I was reading the comments on a recent blogpost on the freakonomics blog. Someone suggested (tongue firmly in cheek, I hope) that if libraries were invented today, copyright enforcement bodies (the DMCA was labelled directly) would hunt down anyone who tried to set one up.
The comparison of the lending of books to the piracy of electronic media is disingenuous.
Why pirating books is a limited problem
Books are generally sold under the “licence” that allows them to be resold or loaned. Although there is arguably a different value/cost associated with a book purchased for a single reader versus one for a library, the scalability of a printed book is naturally limited. A physical book can only be read by a single person at a time, and transport and distribution are not costless.
The need for careful agreement between buyer and seller around what is allowed is not critical and probably not worth the cost of having separate licences to cover individual consumers versus libraries.
At the limit, pirating of electronic media implies no production
For electronic media, the scalability of copying and redistribution is, for most practical purposes, limitless if we assume perfect, universal, costless reproduction and distribution. For impractical purposes (and pedants, you know who you are) there are limitations around the total population of earth, the market for that particular work, and costs of distribution are not zero. While I haven’t gone through the entire process of relaxing these assumptions to understand the impact, this theoretical framework is still instructive.
Thus, without careful agreement between buyer and seller, buyers will be inclined to extract maximum value. Taken to the extreme, this implies that only one copy of the work will be bought. I’ll explain how we get to this now. In the rest of this example, I am assuming no restrictions on copying, which includes no social pressure or stigma attached with using or distributing pirated media.
Once there are two sellers in the market, the market price will be pushed down due to competition between the two sellers. If one seller wants to sell the product at any price above zero, the competition will undercut that price since profit can still be made until the price hits zero. The aggregate supply curve is effectively horizontal at a price of zero since the marginal costs of production are zero.
In this analysis I am implicitly assuming that perfect competition will result even when there are only two suppliers in the market. Ordinarily this would be a poor model for this type of market. However, for two reasons, this is probably a good first order approximation:
- The “goods” being supplied, the creative work in this case, are exactly identical in every way. The differences or perceived differences of monopolistic competition and other market forms do not apply.
- Every additional buyer instantly becomes a potential supplier. Thus, the number of suppliers in the market grows exponentially by doubling every “turn” of the process. It should be relatively clear that the market will inevitably fall into perfect competition in a relatively short amount of time.
With a typical downward sloping market demand curve, this implies that an infinite amount of the product will be “sold” at a “price” of zero. This is approximated through current distribution and pricing of pirated media.
The creator of the work knows that he or she will only ever be able to make one sale (where I define “sale” to be a transaction with a positive price).
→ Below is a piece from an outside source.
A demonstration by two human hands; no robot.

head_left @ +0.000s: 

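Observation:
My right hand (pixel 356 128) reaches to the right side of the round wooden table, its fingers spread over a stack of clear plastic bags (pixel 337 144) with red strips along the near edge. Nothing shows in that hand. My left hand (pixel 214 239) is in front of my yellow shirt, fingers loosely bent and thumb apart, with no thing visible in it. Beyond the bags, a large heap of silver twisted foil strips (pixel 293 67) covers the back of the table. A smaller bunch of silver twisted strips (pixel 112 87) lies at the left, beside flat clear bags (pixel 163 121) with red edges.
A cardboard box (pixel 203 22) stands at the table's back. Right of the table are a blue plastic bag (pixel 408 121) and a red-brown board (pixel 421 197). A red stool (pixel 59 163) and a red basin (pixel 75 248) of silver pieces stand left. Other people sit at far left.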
All future sales will have zero total revenue. So the price at which that first sale is transacted must be very high if it is to be worthwhile to the creator to produce. However, the first purchaser knows that once he or she has purchased the work, competitive forces mean that he or she will not be able to sell the work for more than 0 in future. Thus, the price paid by the first purchaser will only be equal to the consumptive value to that purchaser.
Any creative work that will cost more to the creator to create than the value that one purchaser places on it (albeit the purchaser who values the item most) will not be created. Not for commercial reasons anyway.
Conclusion?
I am wary to conclude too strongly on an area that is new to me and where I haven’t necessarily thought through all the consequences, or understood the impact of relaxing certain assumptions. However, this little thought experiment naively suggest that, under these strict assumptions, a huge variety of creative works may never see the light of day.
The start of a practical solution
Live concerts cannot be perfectly replicated. If one assumes that a large portion of the value derived from a live performance (or live “creation”) is being there in person, then that “first sale” can be made to many consumers simultaneously. That same instance of creation cannot be resold since a live performance cannot be stored. However, a second, third and Nth live performance could be sold where the creator has pricing power due to the natural monopoly created through their own talent, brand and creative abilities.
Several performers (including Madonna) have signed huge financial deals with concert promoters (e.g. Live Nation, suggesting that the real world is already tackling the changing economics of artistic creation in an electronic media world.
This is unlikely to be the only solution that is tested, but it will be interesting to see how this section of the economy develops through this testing phase.
In this post I haven’t expressed an idealogical view on whether piracy is “good” or “bad” according to some normative standard. The hope is that we can follow the logical, economic arguments to their conclusion rather than be sidetracked by emotion and politics.